__What you are asked to do__. Wherever the string "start" appears in the records, return the line that holds it.

__Listed records__.
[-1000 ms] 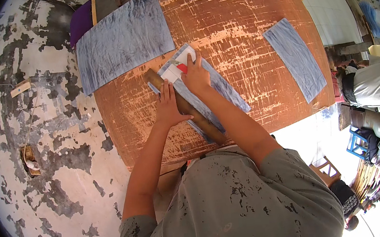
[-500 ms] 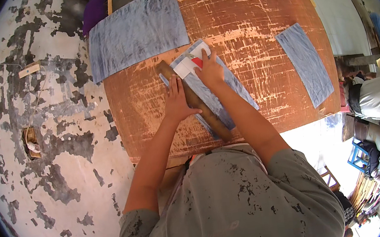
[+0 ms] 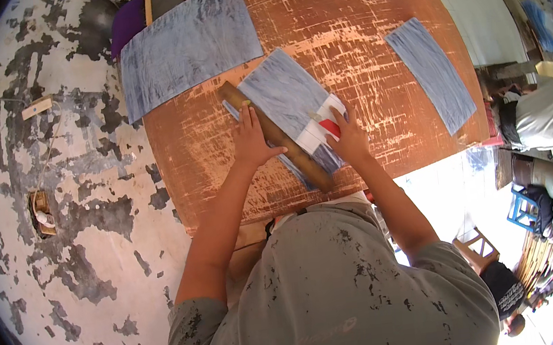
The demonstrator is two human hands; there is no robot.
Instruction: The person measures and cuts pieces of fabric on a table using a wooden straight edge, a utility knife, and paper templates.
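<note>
Currently, one large blue-grey sheet (image 3: 191, 49) lies leftmost on the tabletop (image 3: 194, 141); the left hand (image 3: 250, 141), thumb apart from flat fingers, rests on one brown bar (image 3: 274, 132) across one middle sheet (image 3: 287, 86). The right hand (image 3: 350, 138) bends over one white-and-red tool (image 3: 313, 135), grip unclear, nearer the body than a second ago. One narrow sheet (image 3: 433, 76) lies right.

Loose dk-grey short-slv tee (image 3: 316, 284), w/ irreg. blk flecks & blotches scattered over the torso. L sleeve (image 3: 197, 328) speckled blk, R sleeve (image 3: 453, 271) plainer. Small pale print (image 3: 347, 326) low on the fabric, v. faint; L hand (image 3: 250, 138), R hand (image 3: 350, 138) & forearms (image 3: 218, 230) bare.
</note>
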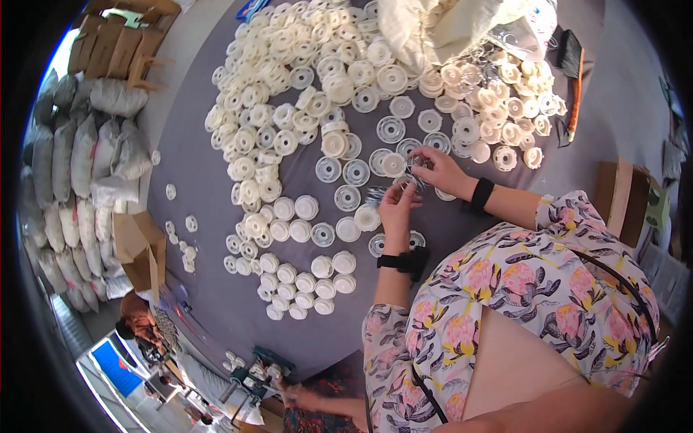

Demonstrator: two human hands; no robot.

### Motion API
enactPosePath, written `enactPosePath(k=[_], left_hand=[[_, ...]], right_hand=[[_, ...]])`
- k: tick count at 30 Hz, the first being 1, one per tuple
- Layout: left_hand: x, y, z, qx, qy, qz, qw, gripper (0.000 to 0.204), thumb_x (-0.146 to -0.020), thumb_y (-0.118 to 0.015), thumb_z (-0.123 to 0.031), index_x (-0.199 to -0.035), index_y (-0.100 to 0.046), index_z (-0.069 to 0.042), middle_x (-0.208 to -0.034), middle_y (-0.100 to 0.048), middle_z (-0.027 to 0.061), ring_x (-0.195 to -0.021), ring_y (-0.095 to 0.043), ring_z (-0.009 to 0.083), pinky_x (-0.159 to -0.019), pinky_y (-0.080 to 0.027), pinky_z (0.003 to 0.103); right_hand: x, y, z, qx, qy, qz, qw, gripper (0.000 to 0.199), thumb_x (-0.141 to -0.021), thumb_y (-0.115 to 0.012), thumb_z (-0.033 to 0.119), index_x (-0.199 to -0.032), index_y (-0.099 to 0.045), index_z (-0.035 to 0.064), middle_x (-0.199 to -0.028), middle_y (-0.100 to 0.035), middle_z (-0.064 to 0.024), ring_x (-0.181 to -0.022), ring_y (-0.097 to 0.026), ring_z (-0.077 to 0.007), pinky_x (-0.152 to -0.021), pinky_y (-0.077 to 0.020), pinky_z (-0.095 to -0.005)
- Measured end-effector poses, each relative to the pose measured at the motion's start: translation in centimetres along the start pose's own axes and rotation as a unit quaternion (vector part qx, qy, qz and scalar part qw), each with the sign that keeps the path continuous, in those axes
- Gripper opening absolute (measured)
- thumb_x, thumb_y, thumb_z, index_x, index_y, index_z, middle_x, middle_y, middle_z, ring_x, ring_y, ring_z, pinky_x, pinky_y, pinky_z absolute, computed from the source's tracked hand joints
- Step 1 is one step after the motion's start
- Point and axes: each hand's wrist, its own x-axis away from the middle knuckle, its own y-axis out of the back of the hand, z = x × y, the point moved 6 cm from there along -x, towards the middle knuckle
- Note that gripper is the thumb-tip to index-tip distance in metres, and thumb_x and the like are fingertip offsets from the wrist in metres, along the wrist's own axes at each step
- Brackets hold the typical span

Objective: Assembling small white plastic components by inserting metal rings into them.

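Both my hands work close together over a grey-covered table. The fingers of my left hand are pinched together, and what they hold is too small to name. Just above and to the right, my right hand has its fingertips closed too, near thin shiny bits I cannot make out. A little bunch of thin silvery metal pieces lies beside my left fingers. Around the hands sit round plastic parts with centre holes, among them a clear disc and a cream-white disc.
A large heap of cream plastic rings fills the far left of the table. Neat stacks of white caps stand nearer. A cloth sack, more parts and a brush lie far right. Another person's arm shows below.
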Motion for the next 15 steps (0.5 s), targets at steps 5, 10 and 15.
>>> enactPosePath(k=[5, 10, 15], left_hand=[[1.9, -0.3, 2.5, 0.307, 0.168, 0.068, 0.934, 0.031, -0.092, -0.051, -0.032, -0.103, -0.057, -0.004, -0.081, -0.061, 0.005, -0.068, -0.06, 0.0148, -0.058, -0.049, 0.023], [0.5, 3.7, -2.8, -0.034, -0.119, -0.071, 0.99, 0.031, -0.08, -0.068, -0.009, -0.108, -0.056, -0.001, -0.092, -0.059, 0.0038, -0.073, -0.056, 0.0089, -0.066, -0.046, 0.021], [-4.4, 3.4, -6.6, -0.422, -0.275, -0.13, 0.854, 0.045, -0.071, -0.073, -0.016, -0.109, -0.056, -0.001, -0.099, -0.057, 0.0113, -0.088, -0.056, 0.0241, -0.078, -0.046, 0.034]], right_hand=[[-1.2, 1.1, 2.5, 0.099, 0.154, -0.069, 0.981, 0.027, -0.077, -0.066, 0.022, -0.096, -0.057, 0.004, -0.074, -0.053, -0.004, -0.067, -0.052, -0.0147, -0.06, -0.0429, -0.0277], [-2.1, 2.4, -2.7, -0.345, -0.281, 0.065, 0.893, 0.026, -0.083, -0.061, 0.035, -0.084, -0.056, 0.0099, -0.07, -0.056, 0.0006, -0.055, -0.05, -0.0091, -0.048, -0.042, -0.0251], [-1.6, 1.0, -3.3, -0.119, -0.2, 0.083, 0.969, 0.024, -0.079, -0.062, 0.031, -0.092, -0.057, 0.0112, -0.079, -0.06, -0.0004, -0.062, -0.056, -0.0101, -0.047, -0.0429, -0.0242]])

__Result__.
- Measured end-effector poses, each relative to the pose measured at the motion's start: translation in centimetres along the start pose's own axes and rotation as a unit quaternion (vector part qx, qy, qz and scalar part qw), each with the sign that keeps the path continuous, in those axes
- Step 1 is one step after the motion's start

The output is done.